Bear Giles | September 30, 2014

It’s amazing how I can have a huge pile of books to read and then another load is dumped on top of them. le sigh. I still have 3-4 technical blog entries in various stages of completion on top of a dozen books for “professional development” at work.

The current top of the stack is cloud computing, specifically AWS. It turns out that there are several certifications available for AWS: https://aws.amazon.com/certification/. The program is still undergoing growth pains, e.g., the nearest testing site to metro Denver appears to be in Winnemucca, Nevada, or maybe some hayseed college in Kansas. The Kryterion testing sites are probably added as people request them as opposed to running down a list of the top N technical markets. (Do you think the startups in Boulder aren’t heavy users of the cloud?)

Anyway I’ve mentioned before how I like to use certification objectives as study guides even if I don’t actually take the exam.
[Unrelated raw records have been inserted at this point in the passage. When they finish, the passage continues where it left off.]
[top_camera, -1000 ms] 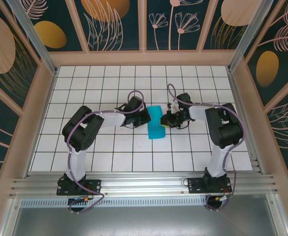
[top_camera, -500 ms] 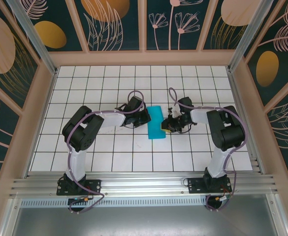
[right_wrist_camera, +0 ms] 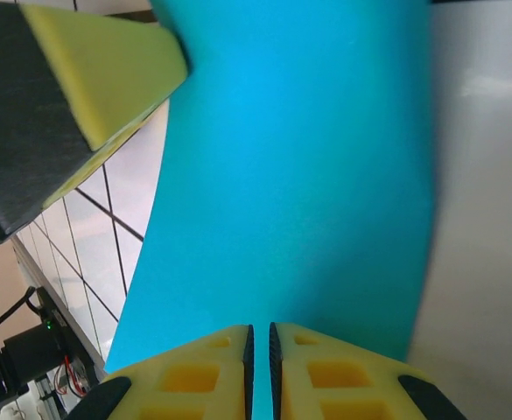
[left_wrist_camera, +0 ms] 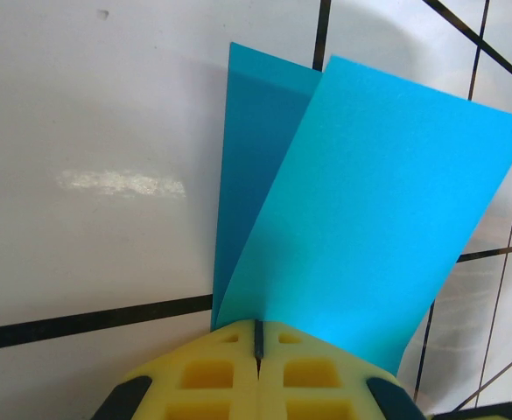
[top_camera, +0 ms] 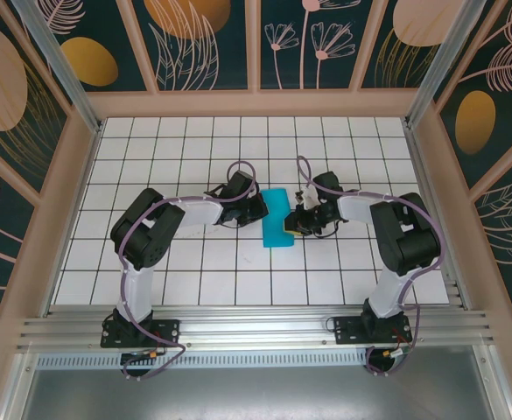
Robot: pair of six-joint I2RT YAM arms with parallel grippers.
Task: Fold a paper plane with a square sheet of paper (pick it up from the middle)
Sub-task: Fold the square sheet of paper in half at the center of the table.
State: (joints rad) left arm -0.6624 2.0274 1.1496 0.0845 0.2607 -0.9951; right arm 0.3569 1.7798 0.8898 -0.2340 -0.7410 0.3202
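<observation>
Teal paper (left_wrist_camera: 369,201) sits pinched by left end effector (left_wrist_camera: 258,337) and right end effector (right_wrist_camera: 260,337).

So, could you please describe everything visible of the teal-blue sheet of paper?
The square sheet of paper is thin, matte, plain teal-blue, folded over into a narrow double layer, the upper flap bowed above the lower. It lies centrally on the white tiled table, pinched at opposite edges by the shut left gripper and right gripper.
</observation>
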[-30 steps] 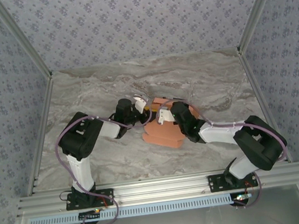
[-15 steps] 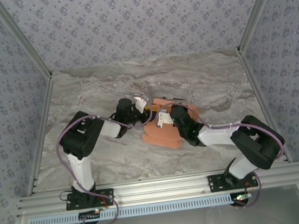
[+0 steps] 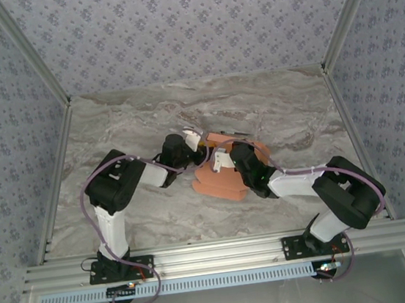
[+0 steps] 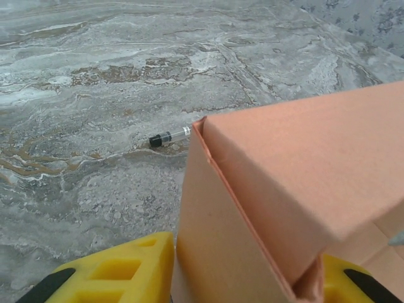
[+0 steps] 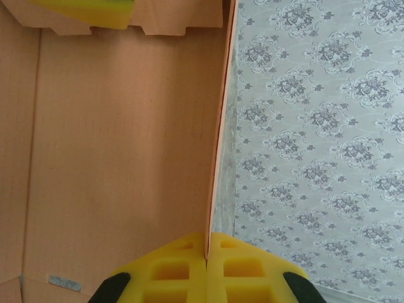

I found a few resources on udemy.com that should go a long way. I was already familiar with most (not all) of the information on EC2 and S3 but was pleasantly surprised to learn about the other services.

Udemy Courses

  • Amazon Web Services for Entrepreneurs and Bloggers (free) – good introduction. Plan on 6 hours.
  • Amazon Web Services Certified Solution Architect – Associate Level (2014) ($59) – I haven’t taken this yet but it’s probably also a good overview. Plan on 10 hours.
  • Amazon Web Services – Web Hosting & Cloud Computing with AWS ($49) – highly recommended, much more detailed than first course. Plan on 12+ hours.
  • Amazon Web Services Certified Developer – Associate Level ($199) – in-depth discussion of using the AWS API. Plan on 10 hours plus many hours playing around with the SKD in your favorite language(s).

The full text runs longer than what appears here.